The utility of throat swab or saliva specimens, which were obtained and processed in our study for diagnosis of respiratory viral infections, is dependent on the accuracy required by the submitter. In our initial calculation of sample size, we postulated that a minimum sensitivity of 80% would be adequate in some contexts. For example, if an influenza pandemic occurred, throat swab specimens could be rapidly obtained by personnel with minimal training, and the 83% sensitivity of testing of throat swab specimens that was demonstrated in our study would likely be considered to be adequate. It is unfortunate that the yield of testing of saliva specimens was <80%, because saliva specimens could be obtained at home by parents or, in the case of older children, by the individuals themselves. This would prevent the need for physician visits for patients with milder illness and would decrease the chance of influenza being transmitted in physician offices or emergency departments, while still leading to appropriate use of antiviral medication in the majority of cases. Throat swab or saliva specimens should not currently be used in routine settings, where a yield of closer to 90% is likely to be acceptable to clinicians.

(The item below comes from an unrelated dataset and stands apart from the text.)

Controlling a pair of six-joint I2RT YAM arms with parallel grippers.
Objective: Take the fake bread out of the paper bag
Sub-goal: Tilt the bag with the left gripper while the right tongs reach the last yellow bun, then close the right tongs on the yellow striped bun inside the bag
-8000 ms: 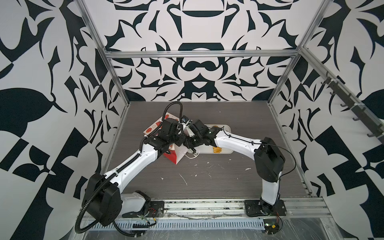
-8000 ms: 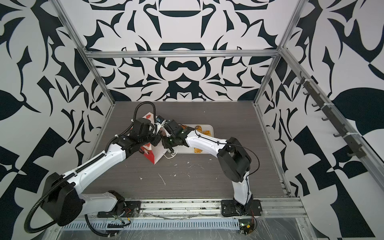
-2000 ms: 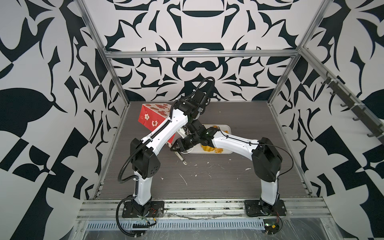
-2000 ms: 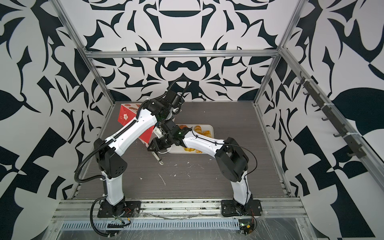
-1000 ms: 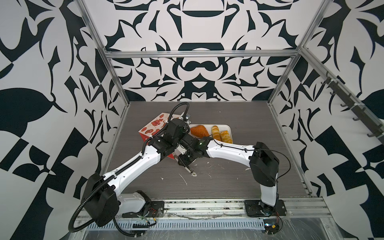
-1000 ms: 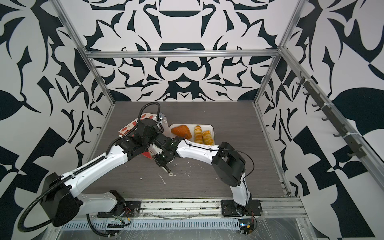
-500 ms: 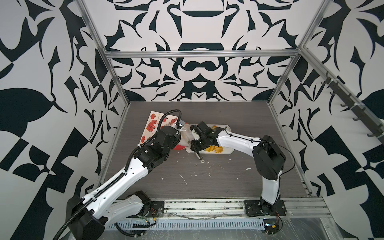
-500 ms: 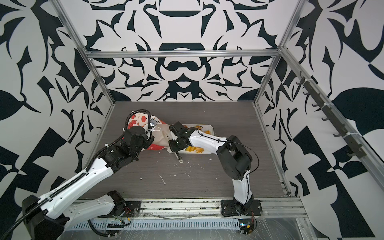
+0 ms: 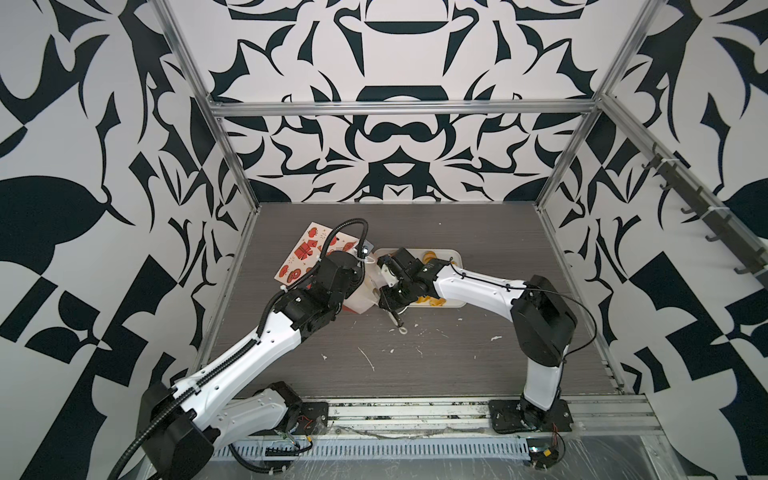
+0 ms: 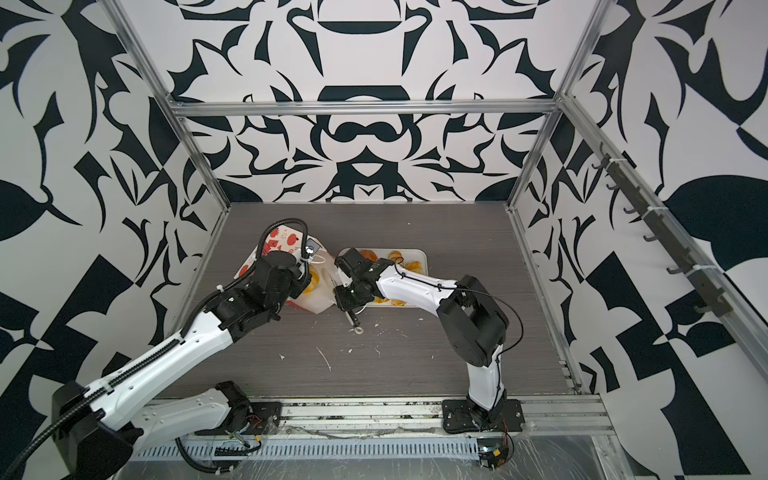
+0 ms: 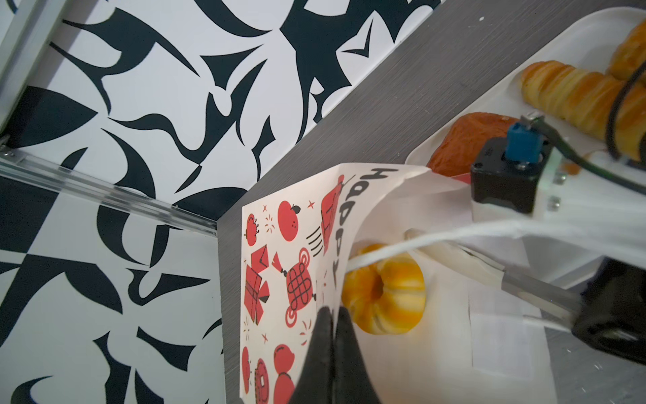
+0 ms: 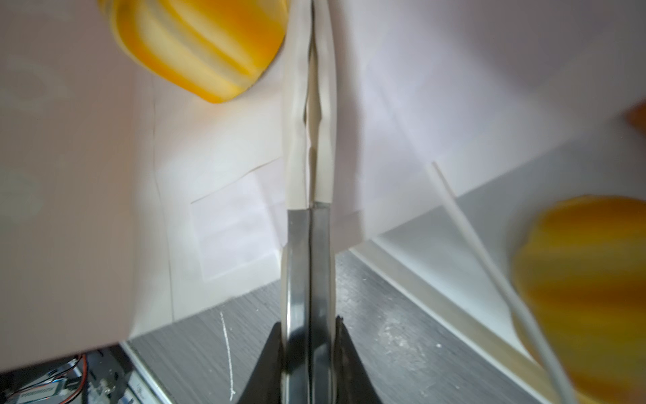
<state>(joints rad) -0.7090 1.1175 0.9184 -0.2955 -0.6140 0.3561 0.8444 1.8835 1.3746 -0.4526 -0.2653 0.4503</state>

It is important to note that the yield from throat or saliva specimens might be higher for viruses that were not tested for in our study, in which RSV predominated. For instance, there is some evidence that the H5N1 strain of avian influenza that is considered by many experts to be the most likely source of the next influenza pandemic may have a higher concentration in the throat than in the nasopharynx [6]. Future studies should analyze the sensitivity of NAT of throat swab and saliva specimens from adults and from large numbers of children and adults infected with viruses other than RSV. A recent study demonstrated excellent sensitivity of NAT of nasal swab specimens for RSV; thus, this site should also be studied for detection of other respiratory viruses [7]. In addition, future studies should perform cost analysis of obtaining and processing alternate specimen types.